VIGIL AT STATE CAPITOL
Hawaiians turn to tradition for help in ceded-lands fight
Photo gallery: Hawaiians gathered at the Capitol |
By Gordon Y.K. Pang
Advertiser Staff Writer
About 300 people supporting the Office of Hawaiian Affairs' position on ceded lands gathered from 4 a.m. today at the state Capitol and held a series of chants and prayers.
The action was part protest against the Lingle administration, part calling on the kupuna, or ancestors, to help them fight the appeal.
A majority of those gathered were members of hula halau or Hawaiian charter schools.
Mapuana de Silva, kumu hula of Halau Mohala Ilima, said she brought about 25 members of her group not just to help the cause, but to teach her students about the historically close relationship between Native Hawaiians and the land.
A good number of traditional chants speak of the land and love for the land, de Silva said. "You take the land away and Hawaiians do not have a base," she said.

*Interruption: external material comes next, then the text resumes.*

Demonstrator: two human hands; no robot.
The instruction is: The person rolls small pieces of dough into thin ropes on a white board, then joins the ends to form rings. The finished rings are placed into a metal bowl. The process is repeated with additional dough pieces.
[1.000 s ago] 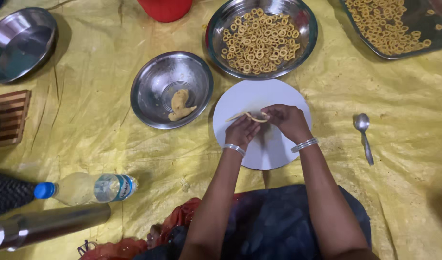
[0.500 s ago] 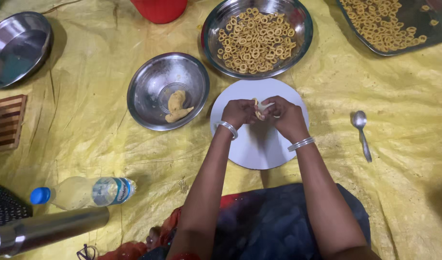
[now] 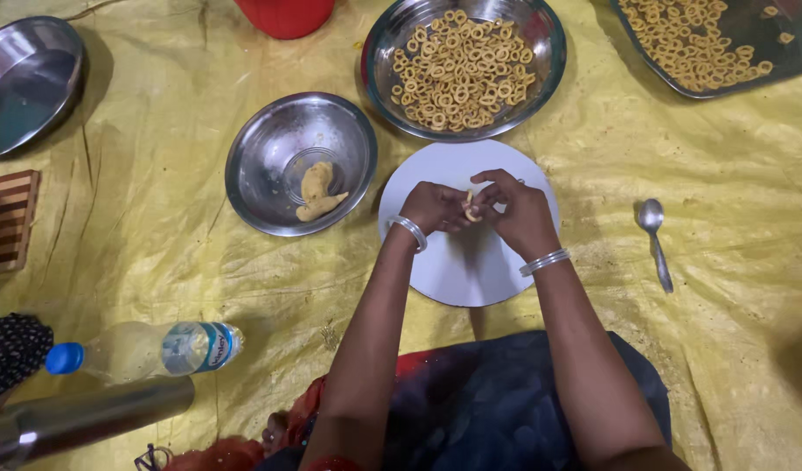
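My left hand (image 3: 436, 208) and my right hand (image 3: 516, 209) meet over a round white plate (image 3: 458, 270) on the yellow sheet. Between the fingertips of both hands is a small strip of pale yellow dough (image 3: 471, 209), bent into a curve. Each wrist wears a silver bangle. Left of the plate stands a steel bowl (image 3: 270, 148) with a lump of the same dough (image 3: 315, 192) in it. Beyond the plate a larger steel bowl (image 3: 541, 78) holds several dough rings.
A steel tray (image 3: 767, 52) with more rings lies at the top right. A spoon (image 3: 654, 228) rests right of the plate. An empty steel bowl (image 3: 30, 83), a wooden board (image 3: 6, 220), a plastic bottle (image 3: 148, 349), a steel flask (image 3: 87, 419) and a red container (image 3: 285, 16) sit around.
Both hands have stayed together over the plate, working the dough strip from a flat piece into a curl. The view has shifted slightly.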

Daniel Anthony, a 30-year-old subsistence farmer who grows and sells his own taro, also spoke of the close relationship with the land.

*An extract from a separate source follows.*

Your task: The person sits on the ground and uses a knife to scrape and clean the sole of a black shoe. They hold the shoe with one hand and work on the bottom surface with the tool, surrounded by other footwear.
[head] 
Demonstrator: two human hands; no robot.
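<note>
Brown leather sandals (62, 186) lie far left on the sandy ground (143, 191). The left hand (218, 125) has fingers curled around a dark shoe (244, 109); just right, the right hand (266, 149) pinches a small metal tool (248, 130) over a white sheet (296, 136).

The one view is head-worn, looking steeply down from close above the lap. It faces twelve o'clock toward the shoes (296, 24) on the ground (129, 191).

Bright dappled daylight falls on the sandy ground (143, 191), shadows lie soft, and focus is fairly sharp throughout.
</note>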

"Our big focus right now is sustainability," Anthony said. "To me, if we no more land and no more water, we're not sustainable."
The gathering brought together younger and older Native Hawaiians.
Shanelle Naone, 21, a University of Hawaii-Manoa communications major, was doing homework between chants. Naone said the reputation students have for being apathetic is being shed, noting that there are many youth-based Hawaiian programs.
"The tide is definitely turning," Naone said.
Retired crane operator Jerome Cox, 71, said most Native Hawaiians don't want to force non-Hawaiians off the land. "They only have to support the Hawaiian community," he said.